Thanks so much. With Convict we want to be bold and we always think what’s better than watching a film is playing it. With that being said we wanted to create a stoner noir game that felt like watching “The Big Lebowski” or “Inherent Vice,” but was uniquely ours and also uniquely Australian. Most games are set in America and we wanted to tell a global but deeply Australian one. The bright pink aesthetic was inspired by the films of Kenneth Anger and Gaspar Noe. The whole koala, anthropomorphic concept came from the fact it’s a great metaphor; and in games we need to build everything. So why do we recreate the real world when we can create something new and something only games or CGI can do? Lastly the symbol of the koala in recent times has changed as it’s under threat so we also like to think we use to remind the world of Australia’s unique nature and that it deserves to be respected and saved.
There are always obstacles in any creative endeavor that have to be
overcome. Did you run into any challenges during the creation of STONE that you had to solve? Did you learn anything new about game development in the process?

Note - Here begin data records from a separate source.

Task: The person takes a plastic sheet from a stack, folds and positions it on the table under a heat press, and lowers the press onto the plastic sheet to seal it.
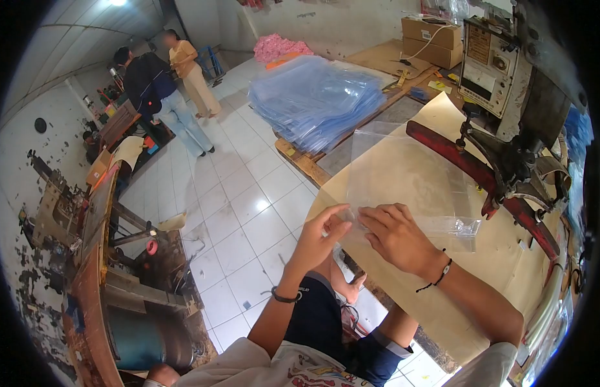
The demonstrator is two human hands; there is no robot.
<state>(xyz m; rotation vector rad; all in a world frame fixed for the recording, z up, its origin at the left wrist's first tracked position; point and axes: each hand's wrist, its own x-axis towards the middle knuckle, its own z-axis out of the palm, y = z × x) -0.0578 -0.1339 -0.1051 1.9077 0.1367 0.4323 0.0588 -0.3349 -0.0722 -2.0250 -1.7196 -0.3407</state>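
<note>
A clear plastic sheet or bag (403, 164), folded along its near side, lies on the tan-covered worktable (506, 284). My left hand (322, 235) is at its near left corner, thumb and fingers pinched on the plastic edge. Just to the right, my right hand (396, 235) has its fingers curled down together on the same edge. The plastic under its fingertips is partly hidden. Beyond the sheet, a long red bar (451, 155) on a black metal press arm (519, 161) hangs over the table.
A tall stack of bluish clear plastic sheets (313, 97) is at the table's far left. Behind the press stand a control box (487, 64) and a cardboard carton (432, 42). Two people (161, 90) (183, 61) stand across the tiled floor (238, 193). Another workbench (93, 226) lines the left.
</note>
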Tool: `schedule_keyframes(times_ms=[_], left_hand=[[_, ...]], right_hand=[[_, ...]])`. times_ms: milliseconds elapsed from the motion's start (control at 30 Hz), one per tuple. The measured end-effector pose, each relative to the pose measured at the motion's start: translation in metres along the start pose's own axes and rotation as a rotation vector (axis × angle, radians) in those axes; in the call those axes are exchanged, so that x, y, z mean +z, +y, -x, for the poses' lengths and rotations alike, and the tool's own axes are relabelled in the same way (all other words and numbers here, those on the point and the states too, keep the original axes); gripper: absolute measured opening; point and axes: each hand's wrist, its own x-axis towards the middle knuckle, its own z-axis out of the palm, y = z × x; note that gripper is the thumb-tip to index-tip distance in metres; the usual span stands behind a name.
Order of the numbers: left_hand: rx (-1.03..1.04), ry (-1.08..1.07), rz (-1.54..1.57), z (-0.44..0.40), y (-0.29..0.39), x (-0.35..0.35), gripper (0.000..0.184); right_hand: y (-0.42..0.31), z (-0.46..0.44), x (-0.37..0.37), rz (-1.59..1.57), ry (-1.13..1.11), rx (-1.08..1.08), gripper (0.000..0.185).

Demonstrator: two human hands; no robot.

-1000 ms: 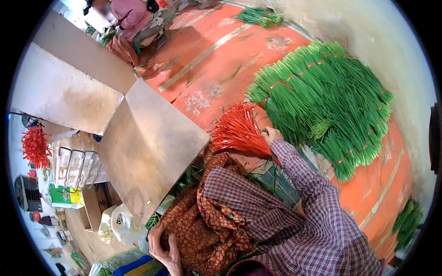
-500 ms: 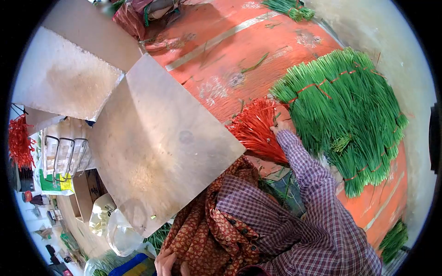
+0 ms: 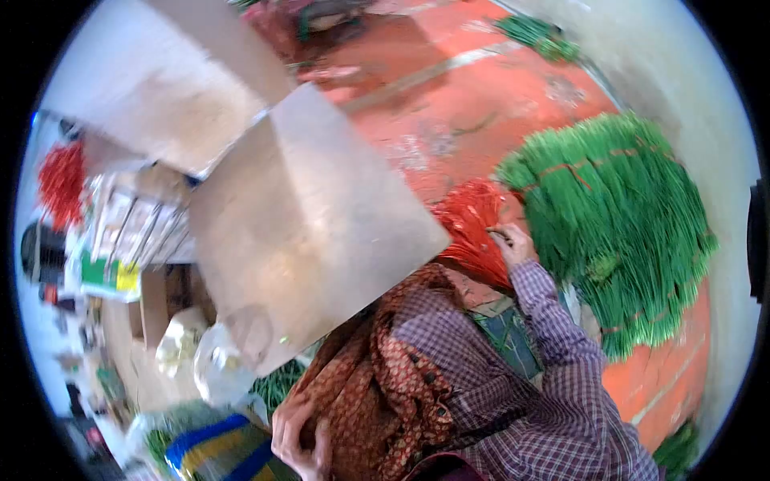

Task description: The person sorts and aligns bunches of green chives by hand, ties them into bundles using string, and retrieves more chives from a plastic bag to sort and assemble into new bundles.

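My right hand (image 3: 516, 244) is at the right edge of a fanned bundle of red tie strips (image 3: 469, 220). Its thumb and finger are pinched together at the strips, though blur hides the exact hold. Just right of that hand lies a wide stack of green garlic chives (image 3: 613, 216), bound in bunches with red ties. My left hand (image 3: 301, 439) is low at the left, beside the patterned brown apron (image 3: 349, 401) on my lap. Its thumb and fingers are curved and apart, with nothing visible between them.
A metal board (image 3: 321, 216) juts in from the left, close to the red strips. Orange sheeting (image 3: 401, 96) lies under the greens, with a smaller chive bunch (image 3: 537, 38) at the far end. Plastic bags (image 3: 220, 365) and a cardboard box (image 3: 156, 305) stand left.
The view has swung, shifting the scene to the right. My right hand has drawn back slightly from the red strips, and more of my left hand shows beside the apron.
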Motion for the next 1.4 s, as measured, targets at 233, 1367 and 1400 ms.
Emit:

I learnt a lot from STONE and making it. STONE came from a vision I had of starting a Aussie game company that makes alternative story games. From there the idea of a stoner noir came into mind. So from this idea I built a team, built a company, built the game and collaborated with lots of musicians and artists to create STONE. I came into STONE with experience working in AAA at a high level, but still learning the business, legal, publishing, PR and marketing side has been all new and now STONE is out and ready for players on Switch I’m very keen to take it forward onto our next game.
What was the most rewarding aspect of STONE’s development cycle?
The most rewarding aspect of making STONE has been to finish what we started. Our goal with STONE was to bring our story game to be PC, App Store and consoles. Switch brings this cycle to an end and it was challenging but we’re so happy to be releasing on Switch. We think STONE works great and fills the gap for more mature story games on the platform.
Thank you very much to Greg Louden for his time. STONE launches on Nintendo Switch on May 8th.